The present invention is generally related to techniques for programmed input output transfers over a switch fabric.
Non-transparent bridging first appeared in the late 1990's in the form of the DEC (Digital Equipment Corp.) “Drawbridge”, later marketed by Intel Corp as the 21555 Bridge. Non-transparent bridging on PCI Express is described in several articles authored by technical staff at PLX Technology of Sunnyvale, Calif. (See “Using Non-transparent Bridging in PCI Express Systems” by Jack Regula, 2004; “Non-Transparent Bridging Makes PCI-Express HA Friendly,” by Akber Kazmi, EE Times, Aug. 14, 2003, the contents of each which is hereby incorporated by reference). Non-transparent bridging has also been described in a series of publicly available webcasts entitled “Utilizing Non-Transparent Bridging in PCI Express Base™ to Create Multi Processor Systems”, offered through TechOnline in October of 2003 (See Business Wire, Oct. 14, 2003 “PLX To Provide In-Depth Webcast October 21 on Implementing PCI Express In Multiprocessor Systems”, quoting Jack Regula)
Non-transparent bridging provides mechanisms for programmed input output access between two nodes based on memory address translations and address routing. A non-transparent bridge may have an intelligent device on both sides of a bridge, each with its own independent address domain. In a non-transparent bridging environment, there is a need to translate addresses that cross from one memory space to another. However, the inventors of the present application have recognized that the address-based approach of non-transparent bridging has problems in regards to scalability, performance, and manageability, especially for Peripheral Component Interconnect (PCI) Express switch fabrics and PLX Technology's implementation of Express Fabric. Therefore, in view of these drawbacks, a new approach is desired to implement tunneled window connections for PCI Express Fabric.
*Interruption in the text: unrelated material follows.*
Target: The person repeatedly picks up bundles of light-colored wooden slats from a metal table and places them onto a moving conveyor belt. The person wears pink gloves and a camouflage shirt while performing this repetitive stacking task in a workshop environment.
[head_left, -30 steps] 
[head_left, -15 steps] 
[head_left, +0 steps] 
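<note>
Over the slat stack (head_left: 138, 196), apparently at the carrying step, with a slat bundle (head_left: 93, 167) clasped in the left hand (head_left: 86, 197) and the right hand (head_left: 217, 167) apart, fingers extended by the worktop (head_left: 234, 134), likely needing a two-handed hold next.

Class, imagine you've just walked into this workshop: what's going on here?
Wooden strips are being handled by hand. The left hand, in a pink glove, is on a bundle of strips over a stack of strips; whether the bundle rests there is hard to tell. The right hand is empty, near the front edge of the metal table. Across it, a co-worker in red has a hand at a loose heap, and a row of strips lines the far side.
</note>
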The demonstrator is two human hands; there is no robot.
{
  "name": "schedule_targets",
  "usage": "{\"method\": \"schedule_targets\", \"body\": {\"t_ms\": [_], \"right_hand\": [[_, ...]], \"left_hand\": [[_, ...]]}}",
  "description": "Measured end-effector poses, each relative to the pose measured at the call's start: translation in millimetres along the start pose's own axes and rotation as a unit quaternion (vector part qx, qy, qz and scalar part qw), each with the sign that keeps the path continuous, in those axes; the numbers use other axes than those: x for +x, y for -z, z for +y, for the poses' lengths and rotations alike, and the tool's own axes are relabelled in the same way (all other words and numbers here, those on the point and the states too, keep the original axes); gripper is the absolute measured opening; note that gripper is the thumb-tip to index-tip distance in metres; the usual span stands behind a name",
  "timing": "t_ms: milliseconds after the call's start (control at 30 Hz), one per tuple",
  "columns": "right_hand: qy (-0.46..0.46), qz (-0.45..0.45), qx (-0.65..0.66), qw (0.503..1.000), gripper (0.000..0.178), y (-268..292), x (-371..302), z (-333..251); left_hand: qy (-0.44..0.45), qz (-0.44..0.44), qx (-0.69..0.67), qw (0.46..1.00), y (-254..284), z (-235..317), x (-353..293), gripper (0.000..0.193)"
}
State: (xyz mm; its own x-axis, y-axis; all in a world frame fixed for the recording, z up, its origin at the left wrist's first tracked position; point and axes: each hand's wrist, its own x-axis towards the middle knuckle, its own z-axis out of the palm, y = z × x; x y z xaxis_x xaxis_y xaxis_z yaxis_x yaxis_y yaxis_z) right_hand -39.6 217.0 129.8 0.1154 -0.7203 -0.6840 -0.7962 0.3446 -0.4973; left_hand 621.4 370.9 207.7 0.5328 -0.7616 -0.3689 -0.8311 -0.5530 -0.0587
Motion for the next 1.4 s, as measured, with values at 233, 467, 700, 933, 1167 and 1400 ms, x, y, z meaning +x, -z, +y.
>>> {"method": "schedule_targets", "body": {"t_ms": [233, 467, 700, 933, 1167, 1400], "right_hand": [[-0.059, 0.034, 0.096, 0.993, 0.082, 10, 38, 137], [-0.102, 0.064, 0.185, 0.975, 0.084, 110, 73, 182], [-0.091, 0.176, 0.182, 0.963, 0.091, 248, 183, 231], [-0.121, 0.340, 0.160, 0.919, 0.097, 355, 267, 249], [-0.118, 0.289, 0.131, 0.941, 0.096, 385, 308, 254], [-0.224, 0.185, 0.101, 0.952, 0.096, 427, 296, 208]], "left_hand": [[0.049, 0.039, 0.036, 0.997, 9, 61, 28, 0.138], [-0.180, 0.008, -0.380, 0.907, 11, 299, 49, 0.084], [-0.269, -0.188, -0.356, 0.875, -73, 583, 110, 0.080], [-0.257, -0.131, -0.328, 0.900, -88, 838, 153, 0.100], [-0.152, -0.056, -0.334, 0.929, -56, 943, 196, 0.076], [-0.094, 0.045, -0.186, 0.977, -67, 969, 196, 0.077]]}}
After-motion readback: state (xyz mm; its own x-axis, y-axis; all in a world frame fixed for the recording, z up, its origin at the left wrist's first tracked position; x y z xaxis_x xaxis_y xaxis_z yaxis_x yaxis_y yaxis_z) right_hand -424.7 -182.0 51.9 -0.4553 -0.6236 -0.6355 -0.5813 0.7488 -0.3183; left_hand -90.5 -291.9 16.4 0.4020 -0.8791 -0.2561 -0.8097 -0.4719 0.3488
Tunneled window connections are utilized in a switch fabric to perform programmed input output transfers. The window connections are based on global IDs.
In one implementation, a method of performing a programmed input output transfer in a PCI Express Fabric is disclosed that includes defining visibility of at least one host end point to other host end points of a switch or switch fabric, including defining windows on these host endpoints and connections between them. Tunneled PIO transfers between connected windows by routing the PIO transfer between window segments of host end points based on a global ID.
In another implementation, a method of performing a programmed input output (PIO) transfer in a PLX Express Fabric is disclosed in which a management entity defines tables in a global management end point of a switch and in host end points of the switch, the tables defining mappings between window segments of the initiating node and windows of the target node for routing transactions based on a global ID. The method includes performing a transaction between two end points of the switch fabric by routing the transaction based on a global ID
In another implementation, a PLX Express Fabric switch is disclosed. The switch includes a port for connection to a management entity or an internal management entity. The switch includes a global end point having a segmented base address register and a segment mapping table. A set of host end points is communicatively coupled to the global end point manager, each host end point having ingress and egress lookup tables. The segment mapping table and the ingress and egress lookup tables are programmed to define window connections between end points for programmed input output transactions.
The present invention is generally directed to an application of a Tunneled Window Connection (TWC) mechanism for programmed I/O transfers (PIO) between nodes of a switch fabric using a connection oriented transfer mechanism based on ID routing through a global ID space.
In one embodiment, registers at initiator and target nodes define a connection between memory address apertures at both nodes so that load/store transfer commands can be tunneled through the switch fabric between initiator and target nodes with security, using ID routing. Multiple such connections can be stored at both initiator and target nodes and organized into tables. Connections are unidirectional tunnels for the transport of a memory request packet, which can be for a read or a write transfer, from an initiating node to a target node. Typically, each window at the initiator node is a segment of a Base Address Register (BAR) which is connected to an arbitrarily located window in the target node. The registers at the initiator node include the ID route to the target node. The registers at the target node include the ID of the initiator node at the other end of the connection, for use in access permission checking. Thus, the TWC mechanism improves security and provides other benefits, such as eliminating the burden of performing conventional memory address translations for PIO transfers. An exemplary application is in a PLX Express-Fabric™ environment, although it will be understood that other fabric environments are contemplated. The PLX Express-Fabric™ environment is promoted by PLX Technology, Inc. of Sunnyvale, Calif. and is described in white papers and other published papers describing the ExpressFabric® initiative, including the following articles incorporated by reference: “PLX Looks to Bring PCIe Fabric to Market,” HPCwire, November 2012; “What Else Can PCI Express Do?”, RTC Magazine, November 2012; “PLX Preps PCI Express Fabric amid Server Debate,” EE Times, September 2012; and “PCI Express Fabric: Rethinking data center architectures,” Embedded Computing, August 2012.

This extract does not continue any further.